Forward Deployed Engineer | LLM Post-training
About this role
OUR MISSION
Reflection’s mission is to build open superintelligence and make it accessible to all.
We’re developing open weight models for individuals, agents, enterprises, and even nation states. Our team of AI researchers and company builders come from DeepMind, OpenAI, Google Brain, Meta, Character.AI, Anthropic and beyond.
Role Overview
We're looking for a core member of Reflection's Applied AI team to drive model fine-tuning and evaluations for enterprise customers. This team takes Reflection's open-weight models and adapts them for specific customer domains, tasks, and constraints. As a ML Engineer, you will work hands-on with customer data, run fine-tuning workflows, build evaluation harnesses, and deploy adapted models to production. You'll work directly with customers to understand what they need and with research teams to push what's possible.
What You'll Do
- Fine-tune Reflection's open-weight models for customer-specific use cases: prepare datasets, configure training runs (SFT, preference optimization, reinforcement fine-tuning), and iterate based on evals.
- Build and maintain evaluation infrastructure: design eval suites, curate test sets, establish baselines, and measure whether fine-tuned models actually improve on the tasks customers care about.

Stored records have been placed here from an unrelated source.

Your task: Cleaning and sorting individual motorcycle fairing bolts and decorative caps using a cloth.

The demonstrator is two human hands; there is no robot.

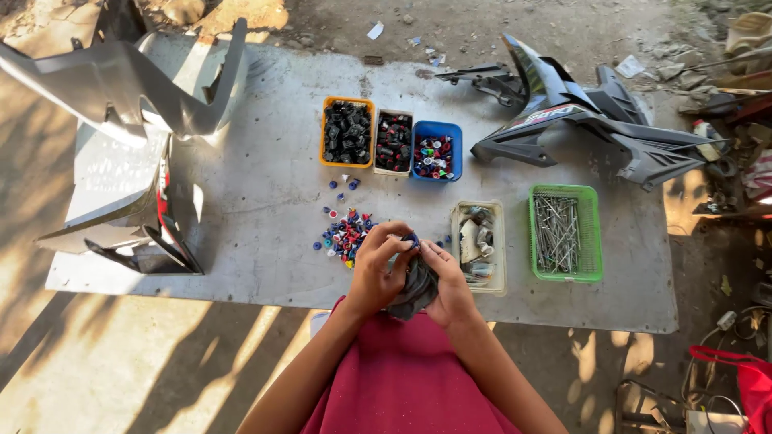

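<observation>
We hold a dark rag [414, 291] between both hands. Our left hand [378, 273] wraps around it, and our right hand [449, 281] pinches a little blue cap [413, 239] at the top. The rag hangs long ways down toward us. Just past our fingers lies a pile of small caps [347, 233]. To the right sit a clear tray [478, 245] and a green basket [565, 233] of nails. All rest on a gray board [257, 193] on dirt ground.

3 trays [393, 142] of small parts sit side by side mid-table [265, 185]; loose caps [346, 233] lie before them — right of those, a tub [479, 245], then a basket of nails [565, 233].
</observation>
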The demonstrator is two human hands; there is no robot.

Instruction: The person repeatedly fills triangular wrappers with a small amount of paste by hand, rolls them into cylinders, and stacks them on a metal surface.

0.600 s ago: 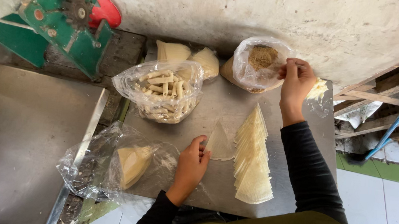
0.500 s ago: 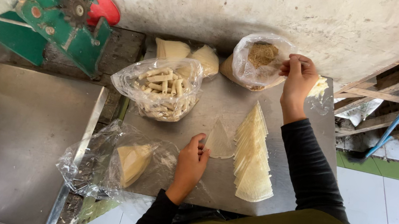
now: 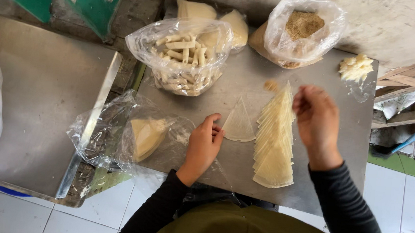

- Prepare training data from raw customer inputs: inspect data quality, clean and format datasets, identify adversarial or noisy samples, and build reproducible data pipelines.
- Debug and diagnose training and inference issues: interpret loss curves, catch data quality problems, and identify when training dynamics indicate something is wrong.
- Support end-to-end deployments of fine-tuned models across hybrid environments (public cloud, VPC, and on-premises), helping ensure inference performance and reliability in production.
- Contribute to evolving playbooks, evaluation benchmarks, and best practices as part of a growing fine-tuning and evals practice.
What We're Looking For
- Applied ML experience with hands-on fine-tuning of language models. You have prepared datasets, run training loops, evaluated results, and shipped a fine-tuned model. Familiarity with SFT, DPO, RLHF, or similar techniques.
- Understanding of evaluation methodology: how to design evals, interpret training graphs, and tell whether a model is actually better or just overfitting to the benchmark.
- Comfort with training infrastructure: GPUs, compute management, debugging common training failures. You don't need to be an infra engineer, but you should not be afraid of a stack trace from a training loop.
- Strong software engineering fundamentals (Python). You write clean, reproducible code. Experience with data pipelines and version control for datasets and experiments.
- 3+ years of engineering experience with meaningful exposure to applied ML or ML engineering (e.g., MLE, Applied Scientist, Data Scientist who shipped models to production, or ML-focused SWE).
- Demonstrated ability and interest to work in customer-facing environments, understanding user needs and translating domain requirements into training strategies.
- Self-starter with high agency and ownership, excelling in fast-paced startup environments where playbooks are still being written.
WHAT WE OFFER:
We believe that to build superintelligence that is truly open, you need to start at the foundation. Joining Reflection means building from the ground up as part of a small talent-dense team. You will help define our future as a company, and help define the frontier of open foundational models.
We want you to do the most impactful work of your career with the confidence that you and the people you care about most are supported.
- Top-tier compensation: Salary and equity structured to recognize and retain the best talent globally.
- Health & wellness: Comprehensive medical, dental, vision, life, and disability insurance.
- Life & family: Fully paid parental leave for all new parents, including adoptive and surrogate journeys. Financial support for family planning.
- Benefits & balance: paid time off when you need it, relocation support, and more perks that optimize your time.
- Opportunities to connect with teammates: lunch and dinner are provided daily. We have regular off-sites and team celebrations.